Brief:
Repeat exactly the lines below that lie between the line with "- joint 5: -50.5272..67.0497" and the line with "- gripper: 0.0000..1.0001", counting both of those lines as part of the answer.

Recorded information:
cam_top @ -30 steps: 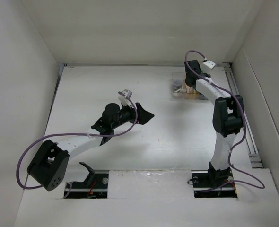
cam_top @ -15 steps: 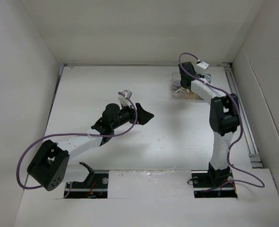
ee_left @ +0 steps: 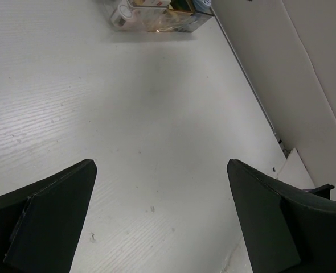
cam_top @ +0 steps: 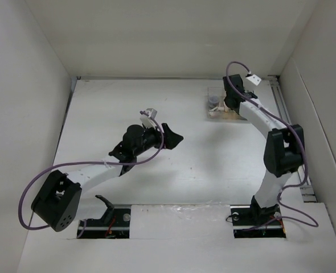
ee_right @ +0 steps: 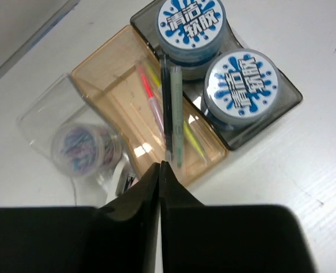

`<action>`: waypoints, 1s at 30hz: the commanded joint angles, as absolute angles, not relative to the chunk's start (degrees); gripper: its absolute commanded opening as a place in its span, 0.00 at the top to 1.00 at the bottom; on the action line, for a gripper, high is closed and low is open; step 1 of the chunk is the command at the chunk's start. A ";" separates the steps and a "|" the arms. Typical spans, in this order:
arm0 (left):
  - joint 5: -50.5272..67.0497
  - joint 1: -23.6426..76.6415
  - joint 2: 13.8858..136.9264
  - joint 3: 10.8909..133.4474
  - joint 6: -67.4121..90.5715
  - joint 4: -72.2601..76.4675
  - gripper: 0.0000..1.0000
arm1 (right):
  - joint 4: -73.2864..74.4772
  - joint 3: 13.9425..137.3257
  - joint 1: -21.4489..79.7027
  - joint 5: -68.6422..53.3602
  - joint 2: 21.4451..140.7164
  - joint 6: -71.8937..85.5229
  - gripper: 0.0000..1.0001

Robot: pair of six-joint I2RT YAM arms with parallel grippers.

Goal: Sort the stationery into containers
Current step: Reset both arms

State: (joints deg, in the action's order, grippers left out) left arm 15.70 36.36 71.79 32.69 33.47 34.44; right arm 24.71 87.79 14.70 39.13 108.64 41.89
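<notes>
Over the far right corner of the table, my right gripper hangs above the organiser tray; its fingers are pressed flat together, no gap, nothing between them. Their tips meet just beside the near end of the dark pen; whether they touch it I cannot tell. That pen lies in the tan middle section with a red pen and a yellow-green pen alongside; the dark grey section holds two round rolls with blue-and-white printed tops, side by side; the clear section holds a small round pot of purplish mixed colours. My left gripper is spread as wide as it goes and holds nothing; it hovers over bare table near the middle, well apart from the tray.
</notes>
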 commanded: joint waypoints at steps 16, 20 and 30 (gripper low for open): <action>-11.50 35.86 55.37 29.62 38.84 22.77 0.00 | 7.46 45.98 31.53 11.51 60.39 51.67 0.31; -12.13 35.86 54.76 30.23 38.85 21.45 0.00 | 12.99 40.09 38.03 14.50 55.99 54.84 0.00; -7.91 35.86 52.38 28.48 36.13 25.05 0.00 | 16.70 35.95 45.08 19.33 47.99 58.80 0.00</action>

Expected output:
  - joint 5: -50.5272..67.0497
  - joint 1: -23.6426..76.6415
  - joint 2: 13.8858..136.9264
  - joint 3: 10.8909..133.4474
  - joint 6: -67.4121..90.5715
  - joint 4: -72.2601..76.4675
  - gripper: 0.0000..1.0000
arm1 (right):
  - joint 4: -73.2864..74.4772
  - joint 3: 13.9425..137.3257
  - joint 1: -21.4489..79.7027
  - joint 5: -68.6422..53.3602
  - joint 2: 21.4451..140.7164
  - joint 6: -71.8937..85.5229
  - gripper: 0.0000..1.0001

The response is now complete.